SUPPLIED MATERIAL START

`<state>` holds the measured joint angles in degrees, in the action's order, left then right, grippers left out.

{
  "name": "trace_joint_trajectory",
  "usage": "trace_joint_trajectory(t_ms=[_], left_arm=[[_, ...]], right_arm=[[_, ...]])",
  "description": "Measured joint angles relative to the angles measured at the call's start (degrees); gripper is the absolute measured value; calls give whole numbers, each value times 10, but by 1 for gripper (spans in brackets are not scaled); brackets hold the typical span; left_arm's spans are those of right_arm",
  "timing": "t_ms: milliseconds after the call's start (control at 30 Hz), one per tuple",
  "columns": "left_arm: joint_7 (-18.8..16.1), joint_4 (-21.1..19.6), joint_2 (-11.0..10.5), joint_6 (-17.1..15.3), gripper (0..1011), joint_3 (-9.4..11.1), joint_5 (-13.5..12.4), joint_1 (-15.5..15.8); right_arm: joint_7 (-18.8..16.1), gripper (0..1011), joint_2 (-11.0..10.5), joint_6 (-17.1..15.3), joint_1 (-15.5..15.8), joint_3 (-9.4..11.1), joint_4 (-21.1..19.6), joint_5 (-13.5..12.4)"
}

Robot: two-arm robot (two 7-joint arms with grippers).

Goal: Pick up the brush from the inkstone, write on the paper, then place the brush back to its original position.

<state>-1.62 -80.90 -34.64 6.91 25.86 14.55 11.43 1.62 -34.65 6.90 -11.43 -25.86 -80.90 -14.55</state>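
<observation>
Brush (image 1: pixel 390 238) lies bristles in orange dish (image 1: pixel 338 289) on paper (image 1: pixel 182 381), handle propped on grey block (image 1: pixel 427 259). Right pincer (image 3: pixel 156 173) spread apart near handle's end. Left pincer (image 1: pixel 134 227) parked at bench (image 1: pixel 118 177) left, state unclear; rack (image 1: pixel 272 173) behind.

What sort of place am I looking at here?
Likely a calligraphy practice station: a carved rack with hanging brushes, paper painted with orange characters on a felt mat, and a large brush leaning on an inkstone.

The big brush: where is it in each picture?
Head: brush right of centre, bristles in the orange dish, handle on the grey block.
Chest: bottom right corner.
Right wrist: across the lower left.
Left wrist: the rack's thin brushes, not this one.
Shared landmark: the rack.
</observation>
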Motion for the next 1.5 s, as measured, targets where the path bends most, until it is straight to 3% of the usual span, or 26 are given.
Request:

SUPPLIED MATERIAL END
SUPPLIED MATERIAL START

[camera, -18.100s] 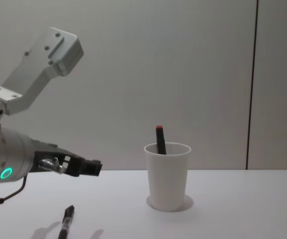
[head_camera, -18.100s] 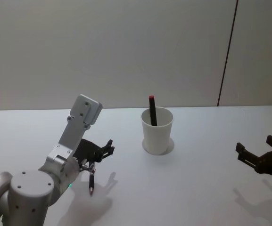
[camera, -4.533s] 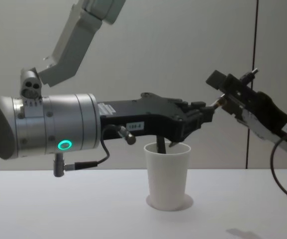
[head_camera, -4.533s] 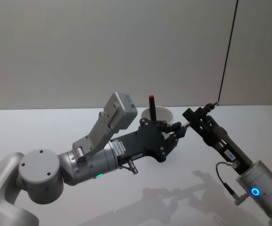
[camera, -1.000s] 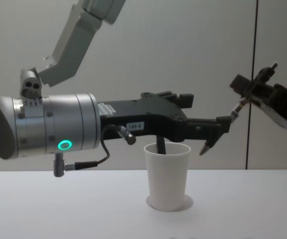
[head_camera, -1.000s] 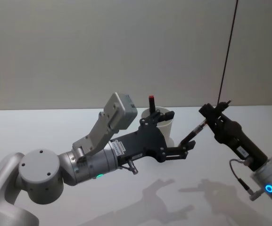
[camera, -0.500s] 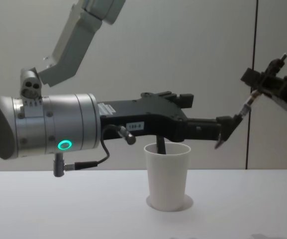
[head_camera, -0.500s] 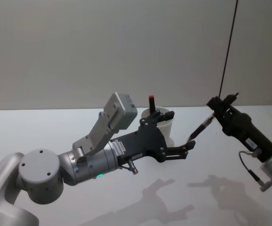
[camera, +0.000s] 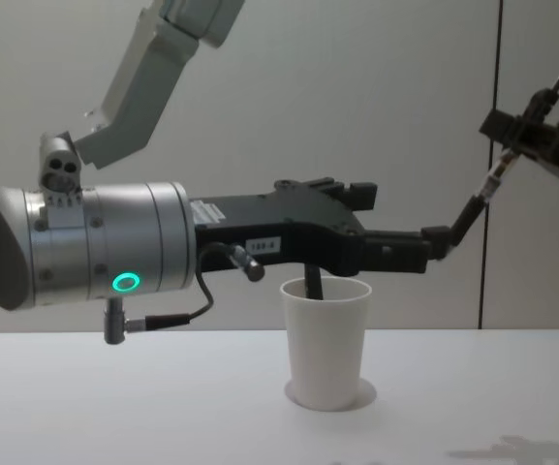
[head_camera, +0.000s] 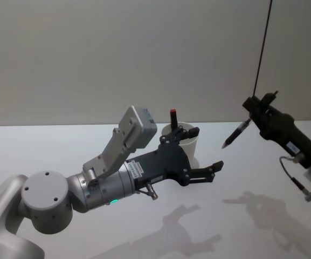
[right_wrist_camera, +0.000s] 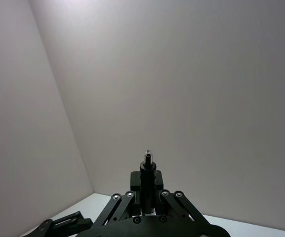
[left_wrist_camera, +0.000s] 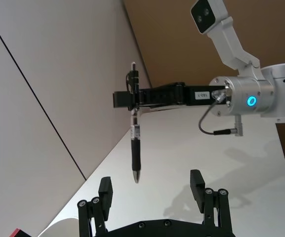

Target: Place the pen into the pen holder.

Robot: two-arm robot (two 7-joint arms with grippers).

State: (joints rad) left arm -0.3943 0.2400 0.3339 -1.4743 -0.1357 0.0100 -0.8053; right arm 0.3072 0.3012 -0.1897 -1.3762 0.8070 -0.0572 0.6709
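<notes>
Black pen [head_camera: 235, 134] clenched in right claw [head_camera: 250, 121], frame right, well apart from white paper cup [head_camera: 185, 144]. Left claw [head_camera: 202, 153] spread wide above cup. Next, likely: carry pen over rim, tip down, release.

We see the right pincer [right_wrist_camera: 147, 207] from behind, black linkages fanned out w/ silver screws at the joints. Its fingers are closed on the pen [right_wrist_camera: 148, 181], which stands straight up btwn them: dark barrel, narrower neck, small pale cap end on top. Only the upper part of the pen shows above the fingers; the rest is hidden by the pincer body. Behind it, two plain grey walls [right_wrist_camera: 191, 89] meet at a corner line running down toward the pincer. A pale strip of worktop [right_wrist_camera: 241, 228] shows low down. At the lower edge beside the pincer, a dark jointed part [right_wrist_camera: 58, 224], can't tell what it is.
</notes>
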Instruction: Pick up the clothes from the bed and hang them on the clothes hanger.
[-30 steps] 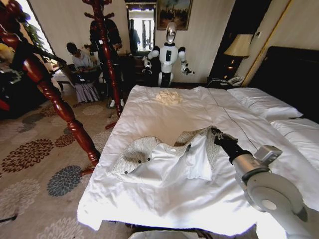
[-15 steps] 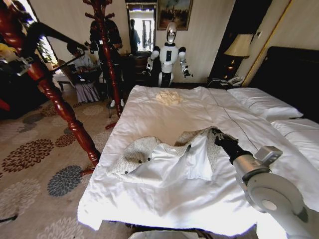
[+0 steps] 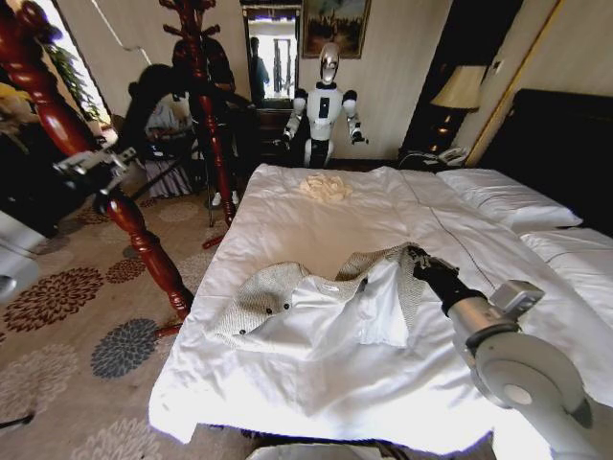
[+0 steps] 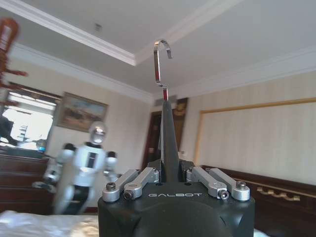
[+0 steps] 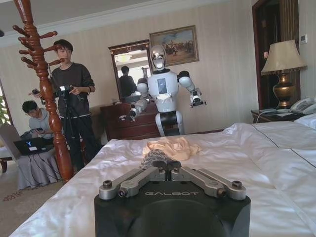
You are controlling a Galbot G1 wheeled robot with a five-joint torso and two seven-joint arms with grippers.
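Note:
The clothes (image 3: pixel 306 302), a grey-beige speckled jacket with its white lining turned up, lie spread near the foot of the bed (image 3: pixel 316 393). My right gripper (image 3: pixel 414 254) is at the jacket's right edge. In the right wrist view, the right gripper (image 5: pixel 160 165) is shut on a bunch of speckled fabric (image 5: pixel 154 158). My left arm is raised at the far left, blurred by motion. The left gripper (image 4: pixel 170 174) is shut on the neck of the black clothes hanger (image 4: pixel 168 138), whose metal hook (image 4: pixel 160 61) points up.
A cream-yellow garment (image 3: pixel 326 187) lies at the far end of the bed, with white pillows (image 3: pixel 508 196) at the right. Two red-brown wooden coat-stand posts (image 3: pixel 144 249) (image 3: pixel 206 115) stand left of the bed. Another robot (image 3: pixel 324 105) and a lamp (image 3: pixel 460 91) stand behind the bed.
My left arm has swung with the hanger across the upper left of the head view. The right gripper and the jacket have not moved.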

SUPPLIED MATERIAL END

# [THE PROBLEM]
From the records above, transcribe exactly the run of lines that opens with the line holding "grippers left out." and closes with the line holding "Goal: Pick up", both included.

# [RESPONSE AREA]
`<state>` holds the measured joint angles in degrees, in the action's order, left then right, grippers left out.

{
  "name": "trace_joint_trajectory",
  "usage": "trace_joint_trajectory(t_ms=[_], left_arm=[[_, ...]], right_arm=[[_, ...]])",
  "description": "Measured joint angles relative to the angles measured at the call's start (degrees); gripper is the absolute measured value; calls give whole numbers, each value times 10, but by 1 for gripper (spans in brackets are not scaled); brackets hold the typical span; left_arm's spans are those of right_arm",
  "timing": "t_ms: milliseconds after the call's start (control at 30 Hz), one per tuple",
  "columns": "left_arm: joint_7 (-18.8..16.1), joint_4 (-21.1..19.6), joint_2 (-11.0..10.5), joint_6 (-17.1..15.3), gripper (0..1011), joint_3 (-9.4..11.1), joint_5 (-13.5..12.4), joint_1 (-15.5..15.8); right_arm: joint_7 (-18.8..16.1), gripper (0..1011), joint_2 (-11.0..10.5), joint_6 (-17.1..15.3), joint_1 (-15.5..15.8), joint_3 (-9.4..11.1), joint_4 (-21.1..19.6), joint_5 (-13.5..12.4)"
}

Robot: two-arm robot (two 7-joint arms with grippers).

Goal: Pick up the brush from the inkstone, write on the paper, then place the brush back to its original position.

The exercise calls for nothing more than this answer.